*Task details:* Exact reproduction of every entry is required.

(Beginning of Record extracts)

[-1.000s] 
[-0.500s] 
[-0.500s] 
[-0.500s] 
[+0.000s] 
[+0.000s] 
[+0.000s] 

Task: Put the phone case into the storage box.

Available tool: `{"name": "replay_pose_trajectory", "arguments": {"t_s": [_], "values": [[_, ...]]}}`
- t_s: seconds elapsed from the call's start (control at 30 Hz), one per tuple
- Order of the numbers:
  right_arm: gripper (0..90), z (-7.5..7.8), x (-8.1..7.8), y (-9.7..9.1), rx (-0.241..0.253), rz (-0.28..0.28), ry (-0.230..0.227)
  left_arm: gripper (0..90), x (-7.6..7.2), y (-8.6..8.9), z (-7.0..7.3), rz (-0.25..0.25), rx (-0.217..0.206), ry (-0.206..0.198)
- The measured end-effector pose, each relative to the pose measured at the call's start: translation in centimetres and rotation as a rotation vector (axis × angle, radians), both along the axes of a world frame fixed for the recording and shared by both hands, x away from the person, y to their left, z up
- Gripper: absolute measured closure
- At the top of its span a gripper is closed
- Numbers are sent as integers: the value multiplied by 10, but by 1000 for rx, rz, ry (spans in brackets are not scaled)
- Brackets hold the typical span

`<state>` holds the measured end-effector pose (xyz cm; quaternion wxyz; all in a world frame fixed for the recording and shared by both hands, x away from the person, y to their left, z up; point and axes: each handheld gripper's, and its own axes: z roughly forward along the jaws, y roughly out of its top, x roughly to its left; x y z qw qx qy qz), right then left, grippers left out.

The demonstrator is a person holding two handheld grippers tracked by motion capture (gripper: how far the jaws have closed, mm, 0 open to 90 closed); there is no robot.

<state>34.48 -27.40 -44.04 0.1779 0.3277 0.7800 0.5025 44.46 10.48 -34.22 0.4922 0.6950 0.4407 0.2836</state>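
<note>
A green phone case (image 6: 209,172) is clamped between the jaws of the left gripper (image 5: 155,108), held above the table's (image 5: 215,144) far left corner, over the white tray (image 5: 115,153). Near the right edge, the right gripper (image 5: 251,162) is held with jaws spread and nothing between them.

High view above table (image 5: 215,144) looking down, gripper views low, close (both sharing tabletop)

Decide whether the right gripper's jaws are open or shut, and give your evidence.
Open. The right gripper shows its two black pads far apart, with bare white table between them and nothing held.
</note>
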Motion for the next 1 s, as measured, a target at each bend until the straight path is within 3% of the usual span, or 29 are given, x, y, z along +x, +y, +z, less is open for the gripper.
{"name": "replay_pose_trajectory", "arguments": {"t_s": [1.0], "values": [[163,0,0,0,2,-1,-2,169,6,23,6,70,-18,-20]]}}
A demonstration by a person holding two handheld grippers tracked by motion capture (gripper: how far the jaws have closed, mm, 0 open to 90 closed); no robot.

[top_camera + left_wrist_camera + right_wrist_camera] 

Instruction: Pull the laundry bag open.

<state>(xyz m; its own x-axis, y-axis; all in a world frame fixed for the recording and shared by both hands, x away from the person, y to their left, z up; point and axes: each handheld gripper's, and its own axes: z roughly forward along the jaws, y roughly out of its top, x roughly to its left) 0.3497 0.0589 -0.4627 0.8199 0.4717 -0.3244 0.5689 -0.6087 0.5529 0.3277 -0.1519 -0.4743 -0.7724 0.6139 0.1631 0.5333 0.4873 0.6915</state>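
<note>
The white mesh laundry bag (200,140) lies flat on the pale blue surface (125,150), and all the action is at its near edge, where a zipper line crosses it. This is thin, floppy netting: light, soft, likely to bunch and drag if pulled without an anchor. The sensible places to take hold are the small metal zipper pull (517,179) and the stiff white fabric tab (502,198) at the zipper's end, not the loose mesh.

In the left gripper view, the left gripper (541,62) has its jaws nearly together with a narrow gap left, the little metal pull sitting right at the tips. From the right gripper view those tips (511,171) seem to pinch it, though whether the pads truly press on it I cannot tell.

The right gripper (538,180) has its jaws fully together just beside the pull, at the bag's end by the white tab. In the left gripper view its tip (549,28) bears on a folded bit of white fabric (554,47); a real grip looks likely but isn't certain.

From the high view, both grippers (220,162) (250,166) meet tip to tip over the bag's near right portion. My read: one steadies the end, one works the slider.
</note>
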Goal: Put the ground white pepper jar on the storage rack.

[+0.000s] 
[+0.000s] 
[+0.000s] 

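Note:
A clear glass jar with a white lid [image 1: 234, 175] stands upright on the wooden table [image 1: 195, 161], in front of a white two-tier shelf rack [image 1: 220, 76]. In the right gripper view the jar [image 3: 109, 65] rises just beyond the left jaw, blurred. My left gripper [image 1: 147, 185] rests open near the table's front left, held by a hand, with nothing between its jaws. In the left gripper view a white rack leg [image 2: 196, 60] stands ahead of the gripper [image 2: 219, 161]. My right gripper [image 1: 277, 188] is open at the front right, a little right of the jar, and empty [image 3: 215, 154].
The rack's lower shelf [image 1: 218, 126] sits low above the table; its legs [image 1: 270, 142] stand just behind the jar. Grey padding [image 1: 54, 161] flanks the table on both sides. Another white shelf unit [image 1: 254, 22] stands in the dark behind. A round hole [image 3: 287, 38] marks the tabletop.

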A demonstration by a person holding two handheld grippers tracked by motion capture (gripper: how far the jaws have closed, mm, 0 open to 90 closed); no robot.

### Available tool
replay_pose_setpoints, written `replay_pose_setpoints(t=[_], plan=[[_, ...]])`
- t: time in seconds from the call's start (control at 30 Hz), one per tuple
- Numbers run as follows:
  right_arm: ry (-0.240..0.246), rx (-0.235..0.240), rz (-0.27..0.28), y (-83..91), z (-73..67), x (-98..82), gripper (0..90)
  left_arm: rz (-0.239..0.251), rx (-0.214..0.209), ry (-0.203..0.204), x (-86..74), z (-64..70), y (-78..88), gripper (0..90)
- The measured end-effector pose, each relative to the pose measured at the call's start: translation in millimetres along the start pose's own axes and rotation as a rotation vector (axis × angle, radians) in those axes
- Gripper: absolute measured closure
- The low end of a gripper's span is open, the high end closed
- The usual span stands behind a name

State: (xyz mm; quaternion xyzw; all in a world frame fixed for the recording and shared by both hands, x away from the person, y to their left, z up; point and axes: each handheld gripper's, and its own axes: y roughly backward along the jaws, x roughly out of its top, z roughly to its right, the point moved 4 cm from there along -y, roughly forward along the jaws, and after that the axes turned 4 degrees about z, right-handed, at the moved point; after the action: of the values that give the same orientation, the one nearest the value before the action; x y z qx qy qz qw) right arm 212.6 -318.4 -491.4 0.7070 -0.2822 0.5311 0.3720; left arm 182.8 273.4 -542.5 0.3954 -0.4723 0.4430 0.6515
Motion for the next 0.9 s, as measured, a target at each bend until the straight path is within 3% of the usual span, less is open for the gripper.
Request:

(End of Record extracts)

*Your solution:*
[-1.000s] 
[-0.500s] 
[-0.500s] 
[-0.500s] 
[+0.000s] 
[+0.000s] 
[+0.000s] 

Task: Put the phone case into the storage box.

Available tool: `{"name": "replay_pose_trajectory", "arguments": {"t_s": [_], "values": [[_, ...]]}}`
- t_s: seconds elapsed from the call's start (control at 30 Hz), one per tuple
- Order of the numbers:
  right_arm: gripper (0..90), z (-7.5..7.8), x (-8.1..7.8), y (-9.7..9.1), rx (-0.241..0.253), rz (-0.28..0.28), ry (-0.230..0.227)
  left_arm: gripper (0..90), x (-7.6..7.2), y (-8.6..8.9), z (-7.0..7.3), rz (-0.25..0.25), rx (-0.217..0.206), ry (-0.206..0.198)
- The measured end-effector pose, each relative to the pose measured at the call's start: translation in centimetres and rotation as a rotation vector (axis × angle, radians), both along the axes of a world frame fixed for the recording and shared by both hands, x away from the person, y to their left, z up
- Gripper: absolute measured closure
- At the top of its span a gripper is closed
- Numbers are sent as integers: the value multiplied by 10, but by 1000 for rx, rz, ry (spans in brackets are not scaled)
- Brackets hold the typical span

`<state>` holds the measured end-effector pose (xyz cm; quaternion wxyz; all in a world frame fixed for the recording and shared by both hands, x away from the person, y to their left, z up; point and axes: each handheld gripper's, and its own axes: z roughly forward along the jaws, y roughly out of its top, x roughly to its left; x y z qw qx qy qz), right then left, grippers left out.

The demonstrator is a person holding two handheld grippers tracked by motion capture (gripper: how far the jaws have closed, mm, 0 open to 90 closed); there is no robot.

<state>34.48 -27.40 -44.04 0.1779 0.3277 0.7800 0.5025 44.46 10.48 -34.22 0.4922 0.6950 0.4407 0.2836</state>
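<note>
A green phone case (image 6: 209,172) is clamped between the jaws of the left gripper (image 5: 155,108), held above the table's (image 5: 215,144) far left corner, over the white tray (image 5: 115,153). Near the right edge, the right gripper (image 5: 251,162) is held with jaws spread and nothing between them.

High view above table (image 5: 215,144) looking down, gripper views low, close (both sharing tabletop)

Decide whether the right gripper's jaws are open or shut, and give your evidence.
Open. The right gripper shows its two black pads far apart, with bare white table between them and nothing held.
</note>
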Motion for the next 1 s, as measured, a target at each bend until the straight path is within 3% of the usual span, or 29 are given, x, y, z along +x, +y, +z, less is open for the gripper.
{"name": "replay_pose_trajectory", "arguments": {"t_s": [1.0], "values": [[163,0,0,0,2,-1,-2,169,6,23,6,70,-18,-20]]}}
A demonstration by a person holding two handheld grippers tracked by motion capture (gripper: how far the jaws have closed, mm, 0 open to 90 closed); no robot.

[top_camera + left_wrist_camera + right_wrist_camera] 

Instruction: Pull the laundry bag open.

<state>(xyz m; its own x-axis, y-axis; all in a world frame fixed for the recording and shared by both hands, x away from the person, y to their left, z up; point and axes: each handheld gripper's, and its own axes: z roughly forward along the jaws, y roughly out of its top, x roughly to its left) 0.3497 0.0589 -0.4627 0.8199 0.4717 -0.3244 0.5689 -0.6087 0.5529 0.3277 -0.1519 -0.4743 -0.7724 0.6139 0.1631 0.5333 0.4873 0.6915</state>
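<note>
The white mesh laundry bag (200,140) lies flat on the pale blue surface (125,150), and all the action is at its near edge, where a zipper line crosses it. This is thin, floppy netting: light, soft, likely to bunch and drag if pulled without an anchor. The sensible places to take hold are the small metal zipper pull (517,179) and the stiff white fabric tab (502,198) at the zipper's end, not the loose mesh.

In the left gripper view, the left gripper (541,62) has its jaws nearly together with a narrow gap left, the little metal pull sitting right at the tips. From the right gripper view those tips (511,171) seem to pinch it, though whether the pads truly press on it I cannot tell.

The right gripper (538,180) has its jaws fully together just beside the pull, at the bag's end by the white tab. In the left gripper view its tip (549,28) bears on a folded bit of white fabric (554,47); a real grip looks likely but isn't certain.

From the high view, both grippers (220,162) (250,166) meet tip to tip over the bag's near right portion. My read: one steadies the end, one works the slider.
</note>
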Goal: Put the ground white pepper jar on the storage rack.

[+0.000s] 
[+0.000s] 
[+0.000s] 

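Note:
A clear glass jar with a white lid [image 1: 234, 175] stands upright on the wooden table [image 1: 195, 161], in front of a white two-tier shelf rack [image 1: 220, 76]. In the right gripper view the jar [image 3: 109, 65] rises just beyond the left jaw, blurred. My left gripper [image 1: 147, 185] rests open near the table's front left, held by a hand, with nothing between its jaws. In the left gripper view a white rack leg [image 2: 196, 60] stands ahead of the gripper [image 2: 219, 161]. My right gripper [image 1: 277, 188] is open at the front right, a little right of the jar, and empty [image 3: 215, 154].
The rack's lower shelf [image 1: 218, 126] sits low above the table; its legs [image 1: 270, 142] stand just behind the jar. Grey padding [image 1: 54, 161] flanks the table on both sides. Another white shelf unit [image 1: 254, 22] stands in the dark behind. A round hole [image 3: 287, 38] marks the tabletop.
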
A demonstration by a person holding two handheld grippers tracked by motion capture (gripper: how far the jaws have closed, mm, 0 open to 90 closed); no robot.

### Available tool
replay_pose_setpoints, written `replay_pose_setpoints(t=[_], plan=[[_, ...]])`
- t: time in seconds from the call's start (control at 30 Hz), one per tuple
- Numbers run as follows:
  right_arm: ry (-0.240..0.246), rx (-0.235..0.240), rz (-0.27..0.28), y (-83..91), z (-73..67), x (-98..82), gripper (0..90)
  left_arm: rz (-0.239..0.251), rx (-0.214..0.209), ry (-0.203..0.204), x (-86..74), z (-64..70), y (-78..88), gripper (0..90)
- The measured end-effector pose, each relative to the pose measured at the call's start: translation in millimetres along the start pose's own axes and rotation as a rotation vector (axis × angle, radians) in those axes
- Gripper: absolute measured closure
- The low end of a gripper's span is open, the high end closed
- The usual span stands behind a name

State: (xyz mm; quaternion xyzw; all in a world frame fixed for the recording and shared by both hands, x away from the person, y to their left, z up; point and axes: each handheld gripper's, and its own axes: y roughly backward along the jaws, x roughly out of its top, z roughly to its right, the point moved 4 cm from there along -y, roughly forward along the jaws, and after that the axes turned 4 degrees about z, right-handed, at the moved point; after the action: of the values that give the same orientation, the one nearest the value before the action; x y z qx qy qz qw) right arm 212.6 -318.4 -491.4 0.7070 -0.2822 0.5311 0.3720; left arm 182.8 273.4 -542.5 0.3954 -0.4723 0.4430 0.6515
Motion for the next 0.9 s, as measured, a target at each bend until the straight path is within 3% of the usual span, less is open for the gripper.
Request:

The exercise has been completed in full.